If the bag body 16 is damaged due to hitting the corners of the base sheet 10, the sealed state of the bag body 16 will be released. If bacteria enter the bag body 16 as a result, the medical instrument 14 will become unusable. In this regard, according to the present embodiment, it is possible to prevent the base sheet 10 from hitting the corners, thereby reducing the risk of the medical instrument 14 becoming unusable as a result.

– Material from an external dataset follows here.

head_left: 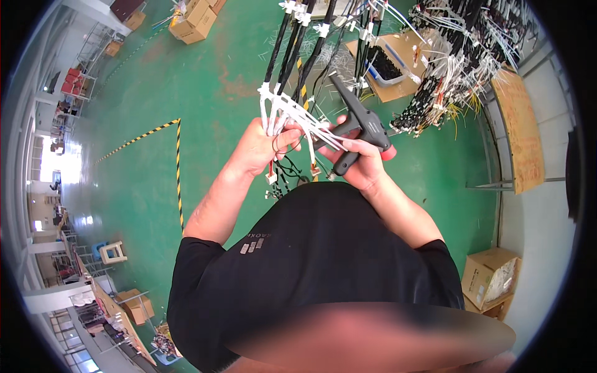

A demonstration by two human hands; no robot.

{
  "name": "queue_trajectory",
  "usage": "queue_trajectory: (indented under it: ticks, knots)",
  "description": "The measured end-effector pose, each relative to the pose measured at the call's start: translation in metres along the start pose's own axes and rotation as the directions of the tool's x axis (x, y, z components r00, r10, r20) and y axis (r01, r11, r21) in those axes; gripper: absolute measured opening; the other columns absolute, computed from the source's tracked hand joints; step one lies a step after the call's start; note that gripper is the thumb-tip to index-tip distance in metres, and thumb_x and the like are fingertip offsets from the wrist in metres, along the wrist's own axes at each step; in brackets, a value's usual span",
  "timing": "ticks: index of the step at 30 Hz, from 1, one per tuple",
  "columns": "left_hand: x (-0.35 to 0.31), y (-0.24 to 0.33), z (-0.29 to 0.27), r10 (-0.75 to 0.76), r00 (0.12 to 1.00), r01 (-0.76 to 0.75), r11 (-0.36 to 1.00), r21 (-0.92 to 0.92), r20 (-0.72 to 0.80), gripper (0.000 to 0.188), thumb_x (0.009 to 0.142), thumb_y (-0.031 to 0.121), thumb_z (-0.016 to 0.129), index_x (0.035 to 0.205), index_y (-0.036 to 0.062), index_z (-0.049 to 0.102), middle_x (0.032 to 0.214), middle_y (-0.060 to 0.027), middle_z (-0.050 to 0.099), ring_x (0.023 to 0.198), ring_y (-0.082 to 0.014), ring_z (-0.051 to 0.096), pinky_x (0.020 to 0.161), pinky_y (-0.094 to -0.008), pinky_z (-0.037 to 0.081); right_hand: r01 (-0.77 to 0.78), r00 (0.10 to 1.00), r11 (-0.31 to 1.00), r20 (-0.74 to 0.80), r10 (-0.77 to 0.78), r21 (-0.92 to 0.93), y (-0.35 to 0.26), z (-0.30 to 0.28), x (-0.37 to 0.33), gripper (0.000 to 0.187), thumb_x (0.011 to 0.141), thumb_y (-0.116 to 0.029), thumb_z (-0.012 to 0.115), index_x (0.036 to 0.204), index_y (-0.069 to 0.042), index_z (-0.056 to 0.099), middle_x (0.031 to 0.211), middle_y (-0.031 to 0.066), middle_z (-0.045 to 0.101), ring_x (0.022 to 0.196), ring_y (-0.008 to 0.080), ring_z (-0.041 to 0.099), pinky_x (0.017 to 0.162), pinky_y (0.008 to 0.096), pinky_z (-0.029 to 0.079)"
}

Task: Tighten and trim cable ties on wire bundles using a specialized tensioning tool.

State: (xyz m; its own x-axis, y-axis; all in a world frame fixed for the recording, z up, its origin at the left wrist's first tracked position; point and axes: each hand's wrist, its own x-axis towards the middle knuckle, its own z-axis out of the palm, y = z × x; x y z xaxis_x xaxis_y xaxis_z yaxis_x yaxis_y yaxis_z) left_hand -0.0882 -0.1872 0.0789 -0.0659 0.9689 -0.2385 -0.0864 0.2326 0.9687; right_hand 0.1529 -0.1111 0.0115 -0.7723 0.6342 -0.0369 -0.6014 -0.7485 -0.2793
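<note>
A wire harness hangs in front of me: black-sleeved cables (pixel 289 59) come down from the top and split into white-wrapped branches (pixel 297 110). My left hand (pixel 256 148) is closed around some of these branches, with thumb and fingers pressed together. Below it dangle small white connectors (pixel 272 178) and thin dark wires. In my right hand (pixel 365 163) is a black cable tie gun (pixel 373 130) with a red end knob, its nose pointing up and left. Several white strands reach over to the right thumb; whether it pinches them cannot be told.
A blue-rimmed bin of small black parts (pixel 385 65) sits on cardboard (pixel 407 87) beyond my right hand. Dense bundles of wires (pixel 444 81) hang at the right, near a wooden board (pixel 517 133). Cardboard boxes (pixel 194 22) stand at the far left; another box (pixel 488 276) is at lower right.
</note>
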Motion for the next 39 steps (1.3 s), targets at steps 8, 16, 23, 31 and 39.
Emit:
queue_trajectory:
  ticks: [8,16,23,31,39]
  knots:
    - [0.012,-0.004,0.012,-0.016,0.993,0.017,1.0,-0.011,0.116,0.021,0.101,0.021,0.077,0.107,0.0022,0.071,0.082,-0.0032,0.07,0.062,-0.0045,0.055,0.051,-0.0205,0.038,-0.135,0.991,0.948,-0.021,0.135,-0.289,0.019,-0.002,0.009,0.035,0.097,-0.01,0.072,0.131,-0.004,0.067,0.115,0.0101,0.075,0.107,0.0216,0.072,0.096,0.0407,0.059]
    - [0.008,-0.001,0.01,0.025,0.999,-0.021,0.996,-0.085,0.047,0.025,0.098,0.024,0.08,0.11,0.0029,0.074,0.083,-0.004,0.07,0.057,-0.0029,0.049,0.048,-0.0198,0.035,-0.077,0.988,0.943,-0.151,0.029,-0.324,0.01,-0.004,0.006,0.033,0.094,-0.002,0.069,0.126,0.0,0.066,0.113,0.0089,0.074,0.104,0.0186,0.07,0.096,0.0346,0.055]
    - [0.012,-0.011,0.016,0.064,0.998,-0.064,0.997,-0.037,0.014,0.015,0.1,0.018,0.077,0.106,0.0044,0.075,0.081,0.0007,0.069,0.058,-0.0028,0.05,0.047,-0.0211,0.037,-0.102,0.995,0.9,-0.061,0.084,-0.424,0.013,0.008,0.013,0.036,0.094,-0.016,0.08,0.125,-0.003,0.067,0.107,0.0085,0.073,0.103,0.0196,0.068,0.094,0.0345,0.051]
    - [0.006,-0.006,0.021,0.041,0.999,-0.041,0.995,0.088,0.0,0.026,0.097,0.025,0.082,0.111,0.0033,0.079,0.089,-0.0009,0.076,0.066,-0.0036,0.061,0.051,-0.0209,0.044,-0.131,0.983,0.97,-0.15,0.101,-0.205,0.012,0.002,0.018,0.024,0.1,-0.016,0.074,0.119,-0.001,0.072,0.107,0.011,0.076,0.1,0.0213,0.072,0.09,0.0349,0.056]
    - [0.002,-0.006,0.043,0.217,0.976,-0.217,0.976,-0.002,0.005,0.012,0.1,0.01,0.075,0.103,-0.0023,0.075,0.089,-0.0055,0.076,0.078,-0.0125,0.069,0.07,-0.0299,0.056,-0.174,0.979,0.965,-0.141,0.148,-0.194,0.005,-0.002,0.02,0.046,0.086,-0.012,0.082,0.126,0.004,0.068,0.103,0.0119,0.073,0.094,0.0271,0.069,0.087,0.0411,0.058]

When a three-dimensional tray is used as a base for receiving the medical instruments 14, a costly molding method such as vacuum forming is usually required. In this regard, according to the present embodiment, a flat base sheet 10 is used as a base for receiving the medical instruments 14. Therefore, the base sheet 10 can be obtained by a processing method such as die-cutting, which is less expensive than the tray molding method, and the manufacturing cost can be reduced.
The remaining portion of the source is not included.